The academic perspective should stretch policy makers away from their safety zones, if appropriate of course or validate the relevance of a policy with perhaps local adaptation in other circumstances. Frequently, policy makers and advisors rely on ‘more of the same’ or ‘me too’ strategies which., as we’ve seen in many countries is spectacularly unsuccessful and has inter-generational consequences
There’s room at the big policy table for many players, including the stakeholders most affected. I’d agree that caution needs to be applied if narrowly defined and/or conceptually innovative ideas as tabled as ‘the solution’. Multi-stakeholder discussion at the early stage of policy development can bench-test these ideas and compare potential outcomes to more traditional policies (which, as we’ve seen many times also fail spectacularly). Therefore, rather than excluding, I’d say embrace academics and their ideas but look for the most appropriate and sustainable solution in the environ it is being designed for.

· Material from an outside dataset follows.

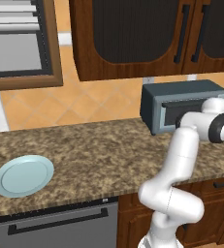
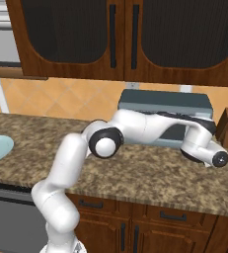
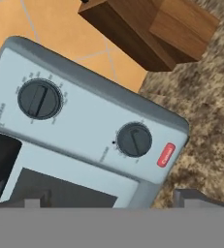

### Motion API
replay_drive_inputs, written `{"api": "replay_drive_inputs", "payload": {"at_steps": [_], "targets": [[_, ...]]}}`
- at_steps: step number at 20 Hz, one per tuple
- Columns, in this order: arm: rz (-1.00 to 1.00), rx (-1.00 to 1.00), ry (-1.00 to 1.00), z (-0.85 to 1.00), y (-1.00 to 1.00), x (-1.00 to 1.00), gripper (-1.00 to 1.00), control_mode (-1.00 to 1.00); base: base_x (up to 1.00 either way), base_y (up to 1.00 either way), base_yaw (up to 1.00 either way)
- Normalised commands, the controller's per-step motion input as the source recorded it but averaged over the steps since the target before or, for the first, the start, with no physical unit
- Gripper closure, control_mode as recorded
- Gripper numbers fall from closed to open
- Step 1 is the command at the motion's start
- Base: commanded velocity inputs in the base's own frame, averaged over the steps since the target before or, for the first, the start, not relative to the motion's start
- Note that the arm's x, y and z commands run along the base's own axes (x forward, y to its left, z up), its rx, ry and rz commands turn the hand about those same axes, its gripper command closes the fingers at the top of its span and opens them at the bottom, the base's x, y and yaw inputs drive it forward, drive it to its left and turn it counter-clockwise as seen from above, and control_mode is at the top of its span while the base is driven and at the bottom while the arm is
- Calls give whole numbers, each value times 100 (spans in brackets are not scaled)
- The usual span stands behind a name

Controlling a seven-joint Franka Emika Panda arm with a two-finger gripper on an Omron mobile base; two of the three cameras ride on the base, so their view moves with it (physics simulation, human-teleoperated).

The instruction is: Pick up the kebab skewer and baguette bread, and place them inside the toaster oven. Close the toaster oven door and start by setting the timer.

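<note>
Through the hand camera I see the two finger tips (image 3: 36, 199) of my hand (image 3: 116, 198) at the bottom of the frame, standing wide apart with nothing between them: the hand is released and carries nothing. Just past the tips is the toaster oven (image 3: 89, 126), seen tilted. Its pale control panel lies straight ahead of the hand, and the dark glass of the toaster oven door (image 3: 60, 191) begins right by one finger tip, at the lower left of that view. I cannot tell whether the tips touch the oven.

On the panel, the nearer knob (image 3: 134, 140) sits slightly beyond the gap between the fingers, its pointer bar slanted. A small red button (image 3: 166, 155) is just beside it, toward the panel's edge. The second knob (image 3: 39, 99) is farther along the panel, well apart from the first.

Beyond the oven's edge lies the speckled tabletop (image 3: 205, 121), and farther off stands a brown wooden knife block (image 3: 152, 29) against the orange tiled wall (image 3: 40, 24).

From the right base camera, my arm reaches across the front of the oven, and the wrist hangs low at its right end, near the knife block. From the left base camera, a pale blue plate (image 1: 23, 175) rests on the tabletop far to the left, well away from the hand, with dark-panelled wall cabinets (image 1: 133, 34) above. I cannot make out the skewer or the bread.
</note>
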Motion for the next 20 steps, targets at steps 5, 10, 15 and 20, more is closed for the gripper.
{"api": "replay_drive_inputs", "payload": {"at_steps": [5, 10, 15, 20], "targets": [[0, 1, -2, -11, 0, 25, -100, -100, 0, 0, 0], [0, 0, -1, -20, 0, 23, -100, -100, 0, 0, 0], [0, 0, -1, -18, -5, 26, -100, -100, 0, 0, 0], [0, 0, -1, 0, -28, 25, -100, -100, 0, 0, 0]]}}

Dr E Alibayor’s comment provides the ultimate summation of the argument against academic leadership of policy formation processes. First they lack practical experience in the field and second, the use of less than scientific end evidence-based research methodologies. It is doubtful however whether researchers consciously and deliberately hold themselves out as providers of policy positions except as persons with considerable high degree of knowledge in their fields who can assist in identifying factors which policy makers should take into account in their decision making processes. Policy makers who uncritically rely on research outcomes lock stock and barrel as if they constitute imperial evidence of policy positions do so at the risk of their reputation as competent administrators.
Thank you for this concise but informative account of why academic research CANNOT drive the policy-making. I would add two features under one additional point why academics SHALL NOT drive the policy-making. First is that most of analysis in social sciences today is based on sophisticated computations using ‘rational agent’ models (or the like) which don’t represent the real life–how choices/decisions are made (by suppliers, intermediaries, and consumers), and as a result can be misleading in their forecasts. Second is that almost all academics lack practical experience (i.e. they haven’t worked ‘in the field’) and therefore don’t know the realities on the ground. Using statistics and publicised facts, or classroom experiments and various quantitative data collected with limited number of participants alone–is not enough to arrive at practical solution and recommendations for real life situations. As international development practitioner, I have read many papers written by academic researchers with recommendations for places where I was directly engaged with local contexts that were absolutely irrelevant. That said, science IS an important, indispensable part of the policy-making process, but only in the role of supplying impartial, evidence-informed advice. The rest is with practitioners–decision-makers and those who do and know things first-hand.